Reproduce, character for character, the lines below from the first through the one with "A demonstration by". Leave pictures out.

## Source data
========================================

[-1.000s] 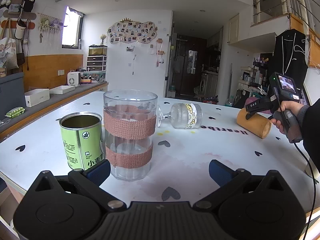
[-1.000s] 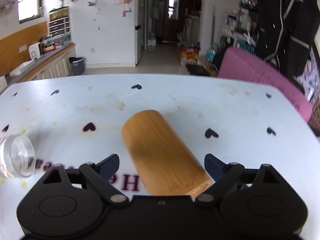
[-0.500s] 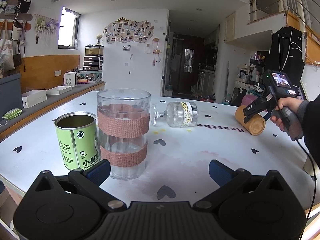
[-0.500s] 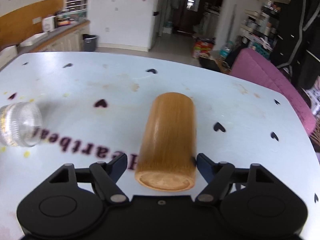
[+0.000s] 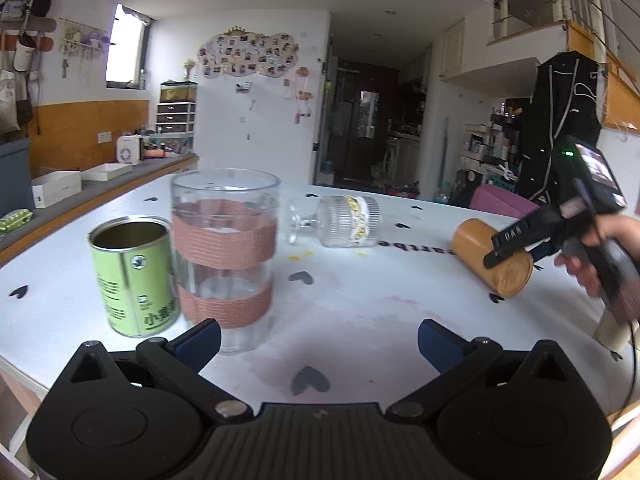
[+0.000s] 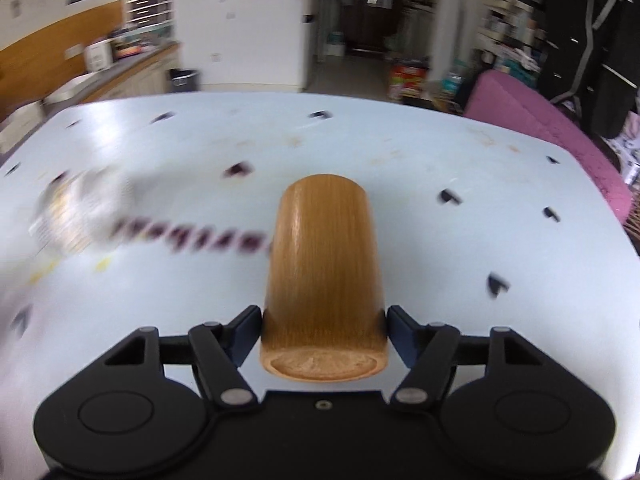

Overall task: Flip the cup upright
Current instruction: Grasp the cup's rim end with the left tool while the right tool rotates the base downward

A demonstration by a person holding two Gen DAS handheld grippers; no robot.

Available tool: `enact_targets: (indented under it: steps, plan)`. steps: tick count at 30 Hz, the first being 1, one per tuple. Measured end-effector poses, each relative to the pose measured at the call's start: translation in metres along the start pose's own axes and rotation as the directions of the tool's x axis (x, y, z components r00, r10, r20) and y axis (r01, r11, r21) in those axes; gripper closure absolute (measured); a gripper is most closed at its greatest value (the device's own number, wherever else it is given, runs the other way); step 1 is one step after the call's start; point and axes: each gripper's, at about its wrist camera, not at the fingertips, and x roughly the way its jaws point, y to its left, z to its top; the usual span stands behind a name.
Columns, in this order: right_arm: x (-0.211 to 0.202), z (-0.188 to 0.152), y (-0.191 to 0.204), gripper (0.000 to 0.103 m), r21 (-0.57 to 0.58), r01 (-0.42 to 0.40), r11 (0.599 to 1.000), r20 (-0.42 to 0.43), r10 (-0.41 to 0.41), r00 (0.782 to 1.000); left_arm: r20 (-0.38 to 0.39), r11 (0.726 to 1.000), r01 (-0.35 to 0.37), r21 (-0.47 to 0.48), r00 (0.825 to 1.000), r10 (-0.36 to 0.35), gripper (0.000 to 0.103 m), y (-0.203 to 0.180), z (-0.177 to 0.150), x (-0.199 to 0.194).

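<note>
A wooden cup [image 6: 324, 280] lies on its side on the white table [image 6: 440, 152], its base toward the camera. My right gripper [image 6: 324, 332] is shut on the wooden cup near its base, one finger on each side. In the left wrist view the cup [image 5: 492, 256] is at the right with the right gripper [image 5: 520, 236] on it, and looks raised off the table. My left gripper [image 5: 318, 344] is open and empty, low over the table's near edge.
A clear tumbler with two brown bands [image 5: 224, 256] and a green tin [image 5: 132, 276] stand just beyond my left finger. A ribbed stemmed glass [image 5: 344, 220] lies on its side mid-table; it shows blurred in the right wrist view [image 6: 80, 212].
My right gripper has closed from open onto the wooden cup and swung it to point straight ahead. My left gripper has stayed open and drifted slightly.
</note>
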Motion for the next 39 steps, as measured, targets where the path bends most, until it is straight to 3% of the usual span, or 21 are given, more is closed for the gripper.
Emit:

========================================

## Output
[-1.000s] 
[-1.000s] 
[-0.500s] 
[-0.500s] 
[+0.000s] 
[+0.000s] 

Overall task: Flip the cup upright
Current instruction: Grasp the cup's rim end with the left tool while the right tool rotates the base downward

A demonstration by a person holding two Gen DAS handheld grippers; no robot.

No other output belongs to this answer.